====== Recorded data ======

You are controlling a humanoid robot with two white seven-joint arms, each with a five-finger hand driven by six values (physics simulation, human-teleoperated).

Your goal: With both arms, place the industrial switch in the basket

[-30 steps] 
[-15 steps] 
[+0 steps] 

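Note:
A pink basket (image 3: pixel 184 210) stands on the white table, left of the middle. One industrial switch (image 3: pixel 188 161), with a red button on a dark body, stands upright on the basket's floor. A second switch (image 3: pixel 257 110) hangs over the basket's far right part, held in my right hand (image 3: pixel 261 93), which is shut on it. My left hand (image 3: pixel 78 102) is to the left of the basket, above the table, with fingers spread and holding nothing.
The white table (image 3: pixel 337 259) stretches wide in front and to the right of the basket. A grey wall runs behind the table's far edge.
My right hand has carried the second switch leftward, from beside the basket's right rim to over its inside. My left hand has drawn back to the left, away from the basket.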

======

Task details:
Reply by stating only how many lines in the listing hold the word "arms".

Solution for this task:
2